ジャズ史に残る名盤「カインド・オブ・ブルー」を世に送り出したマイルス・デイヴィス・セクステットの数少ないライブ・アルバムとして人気の高いアルバムです。ジャケットがなかなか素敵なデザインです。この頃のジャズ・アルバムのジャケットはかっこいいものが多いです。

 「ジャズ・アット・ザ・プラザ」と題されたアルバムは1958年9月9日にニューヨークのプラザ・ホテルで開催されたライブを収録しています。小さくVOL.1と書かれていますから当然2があるわけですが、それは同日のデューク・エリントンのライブを収録したものです。

 このライブはコロムビア・レコードがジャズ部門の隆盛ぶりを祝うために関係者を招いて開催したものです。招待状には「ジャズ・パーティーに来なよ」なんて書かれていたそうですから、そのカジュアルな感じが伺われます。まあ着飾っていたのでしょうが。

 この場で演奏したのは、マイルス・デイヴィス、デューク・エリントン、ビリー・ホリデイ、カウント・ベイシー楽団で歌っていたジミー・ラッシングの4組です。贅沢なパーティーです。録音されたのは発表のためではなく、思い出のためなんだそうです。

 それはアルバムを聴けば分かります。マイルスのトランペットは突然小さくなったりしますし、全体にバランスも悪く、客席の音もよく聴こえてきます。ライブ・アルバムとして発表するつもりだったら、もう少しちゃんとした機材を使ったことでしょう。

 実際発表されたのは1973年で、ライブから15年もたってからです。この頃のマイルスが好きなジャズ・ファンにとっては干天の慈雨に等しいリリースだったのではないでしょうか。録音の多少の難など関係ない。やっぱり50年代のマイルスは凄いぞと。

 メンバーは、アルバムのオリジナル・ライナーは間違えていますが、ドラムはフィリー・ジョーではなくてジミー・コブです。加えて、キャノンボール・アダレイ、ジョン・コルトレーン、ビル・エヴァンス、ポール・チェンバースにマイルスで例のセクステットです。

 この頃のセクステットは、「次第にまずくなりはじめてい」ました。エヴァンスは唯一の白人であったがために嫌な思いをすることもあり、「ツアーに嫌気がさし、自分の音楽をやろうと、バンドを辞めたがっていた」し、「キャノンボールも同じようなことを言って」いました。

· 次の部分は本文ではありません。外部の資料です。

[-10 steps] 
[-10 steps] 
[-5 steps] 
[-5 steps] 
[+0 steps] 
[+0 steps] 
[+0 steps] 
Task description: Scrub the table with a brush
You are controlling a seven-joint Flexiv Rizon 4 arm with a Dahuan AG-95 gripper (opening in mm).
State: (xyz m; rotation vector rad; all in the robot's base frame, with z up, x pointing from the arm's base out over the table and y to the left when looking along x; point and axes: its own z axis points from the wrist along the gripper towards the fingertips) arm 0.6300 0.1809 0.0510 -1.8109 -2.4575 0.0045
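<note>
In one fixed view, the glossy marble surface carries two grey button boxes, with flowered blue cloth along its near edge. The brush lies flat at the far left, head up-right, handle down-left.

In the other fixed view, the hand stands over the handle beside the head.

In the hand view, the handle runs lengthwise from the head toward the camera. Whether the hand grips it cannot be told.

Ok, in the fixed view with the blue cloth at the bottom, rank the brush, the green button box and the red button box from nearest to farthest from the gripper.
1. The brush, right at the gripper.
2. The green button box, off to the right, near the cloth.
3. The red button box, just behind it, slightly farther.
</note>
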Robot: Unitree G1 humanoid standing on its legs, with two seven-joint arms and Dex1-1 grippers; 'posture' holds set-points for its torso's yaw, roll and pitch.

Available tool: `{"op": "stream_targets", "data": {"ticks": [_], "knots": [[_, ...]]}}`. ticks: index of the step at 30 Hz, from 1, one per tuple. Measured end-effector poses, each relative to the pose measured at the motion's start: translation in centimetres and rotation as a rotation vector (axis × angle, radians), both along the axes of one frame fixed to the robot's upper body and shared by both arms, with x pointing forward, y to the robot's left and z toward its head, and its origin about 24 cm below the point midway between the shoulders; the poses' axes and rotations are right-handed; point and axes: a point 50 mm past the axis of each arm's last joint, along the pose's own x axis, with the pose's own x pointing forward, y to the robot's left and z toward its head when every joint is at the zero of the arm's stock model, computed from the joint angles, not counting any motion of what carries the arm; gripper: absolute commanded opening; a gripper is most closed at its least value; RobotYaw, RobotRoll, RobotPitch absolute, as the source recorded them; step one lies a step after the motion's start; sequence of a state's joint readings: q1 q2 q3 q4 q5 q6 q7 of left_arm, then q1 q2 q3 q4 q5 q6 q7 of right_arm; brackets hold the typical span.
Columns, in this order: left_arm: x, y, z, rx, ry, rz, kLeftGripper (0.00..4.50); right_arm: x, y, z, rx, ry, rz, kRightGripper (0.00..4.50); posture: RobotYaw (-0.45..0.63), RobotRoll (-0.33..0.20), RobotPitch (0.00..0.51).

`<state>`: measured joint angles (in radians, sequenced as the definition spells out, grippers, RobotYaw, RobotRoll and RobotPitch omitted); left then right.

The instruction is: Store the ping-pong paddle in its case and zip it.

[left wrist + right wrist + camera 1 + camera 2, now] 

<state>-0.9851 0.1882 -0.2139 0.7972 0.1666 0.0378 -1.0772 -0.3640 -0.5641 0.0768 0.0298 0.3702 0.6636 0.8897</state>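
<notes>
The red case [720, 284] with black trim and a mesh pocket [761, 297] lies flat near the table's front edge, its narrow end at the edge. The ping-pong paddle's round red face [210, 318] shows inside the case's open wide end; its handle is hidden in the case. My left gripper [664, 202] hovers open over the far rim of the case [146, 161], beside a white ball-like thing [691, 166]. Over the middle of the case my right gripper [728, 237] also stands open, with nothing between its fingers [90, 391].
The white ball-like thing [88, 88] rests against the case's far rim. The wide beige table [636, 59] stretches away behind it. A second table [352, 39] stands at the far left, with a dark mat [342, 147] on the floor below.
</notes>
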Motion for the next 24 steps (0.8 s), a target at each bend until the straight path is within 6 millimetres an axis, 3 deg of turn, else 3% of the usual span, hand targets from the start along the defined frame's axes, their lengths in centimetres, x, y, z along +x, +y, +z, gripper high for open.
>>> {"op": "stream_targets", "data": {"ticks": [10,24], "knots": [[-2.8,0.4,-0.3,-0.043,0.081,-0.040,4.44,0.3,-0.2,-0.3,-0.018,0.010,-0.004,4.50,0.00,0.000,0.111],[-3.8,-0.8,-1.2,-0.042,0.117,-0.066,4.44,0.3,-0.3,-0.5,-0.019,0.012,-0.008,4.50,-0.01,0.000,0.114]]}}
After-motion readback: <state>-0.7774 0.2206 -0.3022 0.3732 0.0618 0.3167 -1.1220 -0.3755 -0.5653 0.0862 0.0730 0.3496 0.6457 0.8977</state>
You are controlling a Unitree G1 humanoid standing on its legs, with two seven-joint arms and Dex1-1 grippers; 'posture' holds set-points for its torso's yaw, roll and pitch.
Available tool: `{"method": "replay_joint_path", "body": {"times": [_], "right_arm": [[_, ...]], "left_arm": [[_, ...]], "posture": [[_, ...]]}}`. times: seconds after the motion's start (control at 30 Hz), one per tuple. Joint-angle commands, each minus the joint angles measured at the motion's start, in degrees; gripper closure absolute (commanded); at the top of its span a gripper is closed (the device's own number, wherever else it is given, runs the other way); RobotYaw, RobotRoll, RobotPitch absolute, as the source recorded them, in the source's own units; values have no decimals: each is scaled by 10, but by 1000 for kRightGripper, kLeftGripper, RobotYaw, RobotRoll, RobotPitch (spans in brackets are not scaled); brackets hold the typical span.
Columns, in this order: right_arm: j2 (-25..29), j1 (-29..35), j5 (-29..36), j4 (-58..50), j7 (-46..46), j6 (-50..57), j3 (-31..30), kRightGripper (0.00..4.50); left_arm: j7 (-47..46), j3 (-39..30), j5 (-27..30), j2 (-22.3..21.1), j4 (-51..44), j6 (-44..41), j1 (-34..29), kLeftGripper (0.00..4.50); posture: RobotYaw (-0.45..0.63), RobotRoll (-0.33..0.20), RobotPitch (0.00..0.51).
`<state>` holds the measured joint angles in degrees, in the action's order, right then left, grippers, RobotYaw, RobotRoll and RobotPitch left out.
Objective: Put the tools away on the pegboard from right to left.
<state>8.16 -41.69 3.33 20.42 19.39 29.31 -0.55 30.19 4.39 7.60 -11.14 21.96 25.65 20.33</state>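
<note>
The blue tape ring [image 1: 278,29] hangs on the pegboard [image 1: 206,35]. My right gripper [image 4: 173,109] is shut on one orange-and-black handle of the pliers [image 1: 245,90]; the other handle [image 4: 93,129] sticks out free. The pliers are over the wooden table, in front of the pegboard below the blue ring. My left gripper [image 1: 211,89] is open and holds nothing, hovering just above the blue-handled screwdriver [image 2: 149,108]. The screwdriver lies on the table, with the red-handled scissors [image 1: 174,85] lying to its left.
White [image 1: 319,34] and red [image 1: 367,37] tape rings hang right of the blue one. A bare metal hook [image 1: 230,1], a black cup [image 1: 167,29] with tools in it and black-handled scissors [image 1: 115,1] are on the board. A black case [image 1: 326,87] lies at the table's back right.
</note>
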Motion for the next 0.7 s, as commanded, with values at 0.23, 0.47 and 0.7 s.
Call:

 「トレーンですら、似たようなことを考えはじめていた」そうですから、空中分解も時間の問題でした。結局、エヴァンスが11月に辞めてしまいます。そんなことを考えながら聴いてみると、このステージはなかなか味わいが深いです。

 最も有名なのはエヴァンスのピアノがリードする「マイ・ファニー・バレンタイン」でしょう。マイルスのワン・ホーンとエヴァンスのリリシズムが光ります。他の曲ではコルトレーンが目立つのはいつものことですが、キャノンボールも生気に溢れています。

 特にチェンバースのベースに顕著な録音の残念さはあるものの、ライブを重ねてきたセクステットの演奏自体はなかなか素晴らしいものです。パーティーの招待客は幸せだったでしょう。もしかして客からの15年越しのリクエストでレコード化されたのかもしれませんね。